Last Updated on 05/03/2022 by Nidhi Khandelwal
Details concerning a now-patched high-severity vulnerability in the Linux kernel that could be exploited to escape a container and execute arbitrary instructions on the container host have surfaced.
The flaw is due to a Linux kernel feature known as control groups, also known as cgroups version 1 (v1), which allows programmes to be arranged into hierarchical groups, effectively allowing users to regulate and monitor resource utilization such as CPU, memory, disc I/O, and network.

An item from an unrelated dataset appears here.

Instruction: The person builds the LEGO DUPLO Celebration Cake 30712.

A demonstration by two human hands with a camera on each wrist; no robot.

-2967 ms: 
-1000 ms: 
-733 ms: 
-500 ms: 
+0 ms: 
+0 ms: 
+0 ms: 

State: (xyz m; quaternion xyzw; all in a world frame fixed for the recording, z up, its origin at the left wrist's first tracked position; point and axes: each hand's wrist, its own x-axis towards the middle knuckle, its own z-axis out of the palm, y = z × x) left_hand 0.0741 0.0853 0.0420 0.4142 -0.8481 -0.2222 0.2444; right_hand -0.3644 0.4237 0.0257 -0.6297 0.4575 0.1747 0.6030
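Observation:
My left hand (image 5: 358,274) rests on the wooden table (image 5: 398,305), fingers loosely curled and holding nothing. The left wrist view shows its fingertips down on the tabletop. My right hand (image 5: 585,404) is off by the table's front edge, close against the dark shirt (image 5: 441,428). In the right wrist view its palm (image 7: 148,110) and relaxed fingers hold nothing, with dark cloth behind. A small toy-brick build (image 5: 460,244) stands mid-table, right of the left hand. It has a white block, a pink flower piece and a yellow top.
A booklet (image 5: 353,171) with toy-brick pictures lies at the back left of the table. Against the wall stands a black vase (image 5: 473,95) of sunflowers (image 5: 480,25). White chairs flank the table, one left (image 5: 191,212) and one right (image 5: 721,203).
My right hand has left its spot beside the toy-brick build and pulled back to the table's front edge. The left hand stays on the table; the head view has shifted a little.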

The vulnerability is identified as CVE-2022-0492 (CVSS score: 7.0), and it involves a case of privilege escalation in the cgroups v1 release agent feature, which is a script that is executed after any process in the cgroup is terminated.

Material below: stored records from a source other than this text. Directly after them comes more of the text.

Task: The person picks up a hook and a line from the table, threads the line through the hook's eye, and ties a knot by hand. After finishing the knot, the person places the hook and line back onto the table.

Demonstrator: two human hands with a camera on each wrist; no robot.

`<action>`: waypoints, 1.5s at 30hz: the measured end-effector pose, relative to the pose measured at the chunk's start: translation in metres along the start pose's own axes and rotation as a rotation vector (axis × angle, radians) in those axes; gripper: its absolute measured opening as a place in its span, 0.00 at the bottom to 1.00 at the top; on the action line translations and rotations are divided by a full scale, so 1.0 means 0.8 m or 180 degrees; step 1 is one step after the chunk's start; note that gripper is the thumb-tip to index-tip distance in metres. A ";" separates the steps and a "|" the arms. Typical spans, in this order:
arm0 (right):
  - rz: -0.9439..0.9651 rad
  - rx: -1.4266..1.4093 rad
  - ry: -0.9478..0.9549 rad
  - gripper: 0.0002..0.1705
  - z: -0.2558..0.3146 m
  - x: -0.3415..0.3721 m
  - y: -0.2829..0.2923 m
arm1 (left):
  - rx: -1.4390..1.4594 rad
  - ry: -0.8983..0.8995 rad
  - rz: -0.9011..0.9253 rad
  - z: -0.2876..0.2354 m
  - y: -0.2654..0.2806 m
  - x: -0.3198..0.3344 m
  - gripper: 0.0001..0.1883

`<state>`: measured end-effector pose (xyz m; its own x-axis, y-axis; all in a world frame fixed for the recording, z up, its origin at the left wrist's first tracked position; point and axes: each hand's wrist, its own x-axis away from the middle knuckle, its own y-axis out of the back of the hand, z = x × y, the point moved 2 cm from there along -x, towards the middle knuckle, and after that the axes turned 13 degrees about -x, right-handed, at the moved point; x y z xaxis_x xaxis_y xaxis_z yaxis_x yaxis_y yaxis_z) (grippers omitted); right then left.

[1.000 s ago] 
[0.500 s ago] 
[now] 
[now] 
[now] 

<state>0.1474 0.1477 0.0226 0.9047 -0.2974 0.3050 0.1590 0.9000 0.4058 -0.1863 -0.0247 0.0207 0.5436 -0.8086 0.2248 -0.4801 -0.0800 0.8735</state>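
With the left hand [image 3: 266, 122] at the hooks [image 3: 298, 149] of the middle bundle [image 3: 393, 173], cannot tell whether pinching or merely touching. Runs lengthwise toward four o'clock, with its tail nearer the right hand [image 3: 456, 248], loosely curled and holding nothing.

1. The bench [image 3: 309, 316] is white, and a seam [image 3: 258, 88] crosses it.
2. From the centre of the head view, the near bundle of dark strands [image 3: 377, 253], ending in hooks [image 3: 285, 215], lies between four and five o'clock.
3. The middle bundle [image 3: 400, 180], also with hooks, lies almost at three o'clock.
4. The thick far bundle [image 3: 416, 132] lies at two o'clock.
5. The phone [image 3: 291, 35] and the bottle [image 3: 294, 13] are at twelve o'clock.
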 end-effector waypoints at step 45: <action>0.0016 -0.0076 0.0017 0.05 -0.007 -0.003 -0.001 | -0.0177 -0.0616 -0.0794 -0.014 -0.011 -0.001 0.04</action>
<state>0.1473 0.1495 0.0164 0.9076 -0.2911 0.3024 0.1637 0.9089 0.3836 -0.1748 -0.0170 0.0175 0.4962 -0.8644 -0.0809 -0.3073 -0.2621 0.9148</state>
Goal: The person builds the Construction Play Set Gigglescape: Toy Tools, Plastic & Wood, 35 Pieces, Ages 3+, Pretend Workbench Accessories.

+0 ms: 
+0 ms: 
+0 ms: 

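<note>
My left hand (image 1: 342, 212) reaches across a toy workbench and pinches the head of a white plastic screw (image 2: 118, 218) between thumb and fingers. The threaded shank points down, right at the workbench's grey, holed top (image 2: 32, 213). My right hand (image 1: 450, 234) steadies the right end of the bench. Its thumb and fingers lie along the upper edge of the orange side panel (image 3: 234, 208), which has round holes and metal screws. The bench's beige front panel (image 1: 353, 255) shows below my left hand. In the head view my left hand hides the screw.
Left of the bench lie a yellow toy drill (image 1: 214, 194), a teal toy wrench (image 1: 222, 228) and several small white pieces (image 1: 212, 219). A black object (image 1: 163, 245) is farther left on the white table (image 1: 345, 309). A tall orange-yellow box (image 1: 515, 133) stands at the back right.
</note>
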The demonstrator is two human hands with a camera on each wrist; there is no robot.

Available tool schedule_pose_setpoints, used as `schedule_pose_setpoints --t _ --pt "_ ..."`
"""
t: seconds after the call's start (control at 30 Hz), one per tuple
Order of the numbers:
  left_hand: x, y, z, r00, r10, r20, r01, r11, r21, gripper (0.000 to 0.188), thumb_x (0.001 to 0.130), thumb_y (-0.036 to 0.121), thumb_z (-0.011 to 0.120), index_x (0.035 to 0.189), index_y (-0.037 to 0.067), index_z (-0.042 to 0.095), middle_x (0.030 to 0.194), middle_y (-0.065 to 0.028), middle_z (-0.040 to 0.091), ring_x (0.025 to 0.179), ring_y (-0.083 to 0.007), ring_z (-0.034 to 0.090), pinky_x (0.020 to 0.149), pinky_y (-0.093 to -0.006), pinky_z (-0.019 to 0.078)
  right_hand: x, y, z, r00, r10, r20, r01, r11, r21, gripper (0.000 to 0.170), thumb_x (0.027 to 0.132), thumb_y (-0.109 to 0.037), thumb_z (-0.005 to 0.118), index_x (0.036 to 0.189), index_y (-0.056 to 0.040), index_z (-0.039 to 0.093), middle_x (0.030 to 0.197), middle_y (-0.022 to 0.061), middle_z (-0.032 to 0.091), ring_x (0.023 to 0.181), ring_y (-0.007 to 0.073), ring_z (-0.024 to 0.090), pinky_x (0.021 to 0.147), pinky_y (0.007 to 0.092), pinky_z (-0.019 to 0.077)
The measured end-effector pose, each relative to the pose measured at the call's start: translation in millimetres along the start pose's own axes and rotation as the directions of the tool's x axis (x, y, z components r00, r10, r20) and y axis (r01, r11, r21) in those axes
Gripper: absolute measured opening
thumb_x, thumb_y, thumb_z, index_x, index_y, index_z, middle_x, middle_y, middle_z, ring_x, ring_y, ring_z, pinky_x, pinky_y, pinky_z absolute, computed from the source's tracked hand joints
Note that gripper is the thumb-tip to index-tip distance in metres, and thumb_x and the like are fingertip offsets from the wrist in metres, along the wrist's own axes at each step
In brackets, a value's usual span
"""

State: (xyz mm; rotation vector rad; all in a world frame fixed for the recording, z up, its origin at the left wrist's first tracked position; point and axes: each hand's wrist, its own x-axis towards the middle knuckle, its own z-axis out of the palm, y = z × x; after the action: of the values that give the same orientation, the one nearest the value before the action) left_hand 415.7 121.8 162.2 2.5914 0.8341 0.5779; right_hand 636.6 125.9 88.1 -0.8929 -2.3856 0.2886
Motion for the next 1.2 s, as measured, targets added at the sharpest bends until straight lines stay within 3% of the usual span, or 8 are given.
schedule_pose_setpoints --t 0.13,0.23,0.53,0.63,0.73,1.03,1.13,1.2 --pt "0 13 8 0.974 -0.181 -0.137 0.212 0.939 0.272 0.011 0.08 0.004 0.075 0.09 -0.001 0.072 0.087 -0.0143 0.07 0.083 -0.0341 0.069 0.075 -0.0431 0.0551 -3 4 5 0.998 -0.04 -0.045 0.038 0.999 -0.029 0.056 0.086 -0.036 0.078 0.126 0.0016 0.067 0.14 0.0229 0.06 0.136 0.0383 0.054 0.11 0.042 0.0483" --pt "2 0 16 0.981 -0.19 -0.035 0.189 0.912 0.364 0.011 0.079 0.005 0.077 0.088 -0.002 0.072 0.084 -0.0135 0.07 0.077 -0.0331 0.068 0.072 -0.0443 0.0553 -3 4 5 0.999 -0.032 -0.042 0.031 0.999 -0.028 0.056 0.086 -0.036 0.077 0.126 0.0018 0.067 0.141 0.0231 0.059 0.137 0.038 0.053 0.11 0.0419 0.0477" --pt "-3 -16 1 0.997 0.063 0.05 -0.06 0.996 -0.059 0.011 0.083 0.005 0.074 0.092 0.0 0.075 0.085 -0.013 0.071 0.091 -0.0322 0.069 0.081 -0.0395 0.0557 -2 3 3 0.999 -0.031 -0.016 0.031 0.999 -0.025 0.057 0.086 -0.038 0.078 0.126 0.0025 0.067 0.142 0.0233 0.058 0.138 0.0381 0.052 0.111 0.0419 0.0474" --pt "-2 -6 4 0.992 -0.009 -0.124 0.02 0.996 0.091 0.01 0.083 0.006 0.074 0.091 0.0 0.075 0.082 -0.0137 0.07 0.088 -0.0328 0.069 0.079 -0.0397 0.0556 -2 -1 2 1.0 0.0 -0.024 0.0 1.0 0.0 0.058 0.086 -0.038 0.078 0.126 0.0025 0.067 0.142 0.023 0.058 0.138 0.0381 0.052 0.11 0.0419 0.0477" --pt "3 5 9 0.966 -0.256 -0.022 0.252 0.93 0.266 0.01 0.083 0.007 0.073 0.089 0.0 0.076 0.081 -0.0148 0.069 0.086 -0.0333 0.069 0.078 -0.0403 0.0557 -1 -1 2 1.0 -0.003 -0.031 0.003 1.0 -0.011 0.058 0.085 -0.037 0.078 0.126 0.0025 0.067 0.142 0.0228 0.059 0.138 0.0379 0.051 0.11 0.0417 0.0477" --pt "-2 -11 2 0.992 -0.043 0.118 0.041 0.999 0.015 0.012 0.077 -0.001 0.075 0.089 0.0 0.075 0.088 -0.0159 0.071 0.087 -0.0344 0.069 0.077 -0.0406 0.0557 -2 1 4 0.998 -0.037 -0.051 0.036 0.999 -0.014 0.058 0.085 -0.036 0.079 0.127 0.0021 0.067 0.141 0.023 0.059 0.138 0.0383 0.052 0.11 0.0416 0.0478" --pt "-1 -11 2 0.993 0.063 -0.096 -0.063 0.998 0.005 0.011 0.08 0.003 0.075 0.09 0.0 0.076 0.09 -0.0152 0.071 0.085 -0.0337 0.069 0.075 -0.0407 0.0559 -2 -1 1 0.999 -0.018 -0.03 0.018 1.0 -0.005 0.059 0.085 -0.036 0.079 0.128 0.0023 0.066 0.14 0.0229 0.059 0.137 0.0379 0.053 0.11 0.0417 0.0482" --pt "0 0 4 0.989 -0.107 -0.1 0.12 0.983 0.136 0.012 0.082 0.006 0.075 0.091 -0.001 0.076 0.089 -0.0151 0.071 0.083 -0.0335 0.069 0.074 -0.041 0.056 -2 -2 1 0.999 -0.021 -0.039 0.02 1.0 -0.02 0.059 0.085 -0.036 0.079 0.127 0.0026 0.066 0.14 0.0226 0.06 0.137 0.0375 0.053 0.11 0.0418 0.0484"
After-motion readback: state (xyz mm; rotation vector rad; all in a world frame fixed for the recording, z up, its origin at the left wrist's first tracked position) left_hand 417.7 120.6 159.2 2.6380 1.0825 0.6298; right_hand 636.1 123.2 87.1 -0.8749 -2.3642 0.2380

In a paper released this week, Unit 42 researcher Yuval Avrahami said, “The issue stands out as one of the simplest Linux privilege escalations reported in recent times: the Linux kernel accidentally exposed a privileged function to unprivileged users.”

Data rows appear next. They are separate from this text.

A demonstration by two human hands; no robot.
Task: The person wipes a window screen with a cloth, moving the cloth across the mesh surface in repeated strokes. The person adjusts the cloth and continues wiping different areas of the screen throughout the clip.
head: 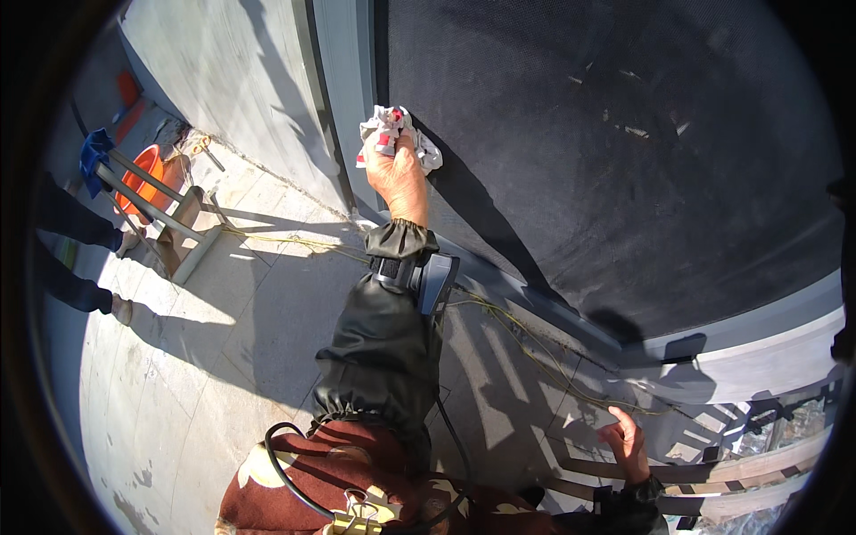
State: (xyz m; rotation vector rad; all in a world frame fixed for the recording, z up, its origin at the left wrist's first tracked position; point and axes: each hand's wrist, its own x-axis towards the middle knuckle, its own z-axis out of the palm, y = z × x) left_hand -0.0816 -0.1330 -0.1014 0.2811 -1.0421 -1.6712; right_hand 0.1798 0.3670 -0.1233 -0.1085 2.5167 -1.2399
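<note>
My left hand (398, 184) grips a crumpled white cloth with red patches (384, 137). It holds the cloth at the grey metal frame (344, 60), along the left edge of a large dark mesh-like panel (568, 134). Whether the cloth touches the frame cannot be told. A dark sleeve cover (381, 341) wraps that arm, and a device is strapped at the wrist (438, 281). Low on the right, my right hand (627, 445) is empty, fingers apart and the index finger extended, near wooden slats (722, 471). Pale marks dot the panel.
At left stands a metal stepladder or trestle (197, 257) with a blue cloth (95, 157) draped on it. Behind it is an orange basin (144, 177). Another person's legs (77, 281) are beside it. Thin yellow cables (515, 324) run along the paved floor (200, 374) below the frame.
</note>
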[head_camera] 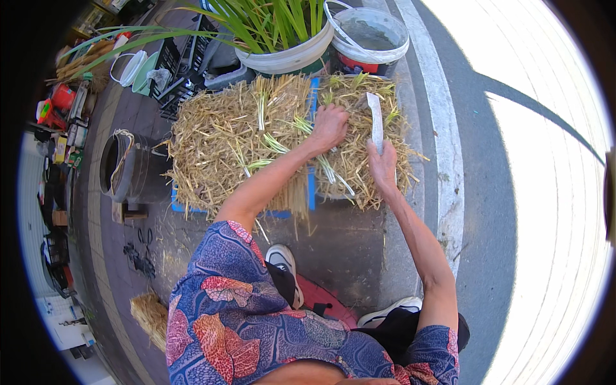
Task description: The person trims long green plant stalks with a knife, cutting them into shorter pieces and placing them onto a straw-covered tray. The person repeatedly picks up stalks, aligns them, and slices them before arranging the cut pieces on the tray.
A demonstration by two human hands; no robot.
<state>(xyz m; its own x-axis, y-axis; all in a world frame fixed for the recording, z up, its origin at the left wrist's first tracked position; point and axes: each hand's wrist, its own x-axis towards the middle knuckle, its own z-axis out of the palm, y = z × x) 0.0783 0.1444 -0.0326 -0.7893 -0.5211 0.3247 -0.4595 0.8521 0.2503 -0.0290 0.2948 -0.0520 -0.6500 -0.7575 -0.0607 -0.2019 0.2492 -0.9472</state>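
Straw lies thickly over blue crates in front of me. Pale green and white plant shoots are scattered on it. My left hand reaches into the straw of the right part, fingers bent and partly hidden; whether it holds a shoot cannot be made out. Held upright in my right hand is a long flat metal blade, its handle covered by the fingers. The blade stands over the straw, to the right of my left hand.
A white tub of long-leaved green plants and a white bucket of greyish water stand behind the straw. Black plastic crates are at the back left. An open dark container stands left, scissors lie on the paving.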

The value in the notify on release file in the relevant cgroup directory determines whether or not the release agent programme is called when a certain cgroup becomes empty. The release agent programme is not run if this file contains the value 0. If the value 1 is present, the release agent programme is run. In the root cgroup, the default value for this file is 0.
To put it another way, if an attacker overwrites the release agent file, the kernel will be compelled to call an arbitrary programme set in the release agent with the highest possible permissions, thereby allowing a complete takeover of the machine.
It’s worth noting, however, that only processes with “root” rights can write to the file, implying that the flaw only allows root processes to raise their privileges.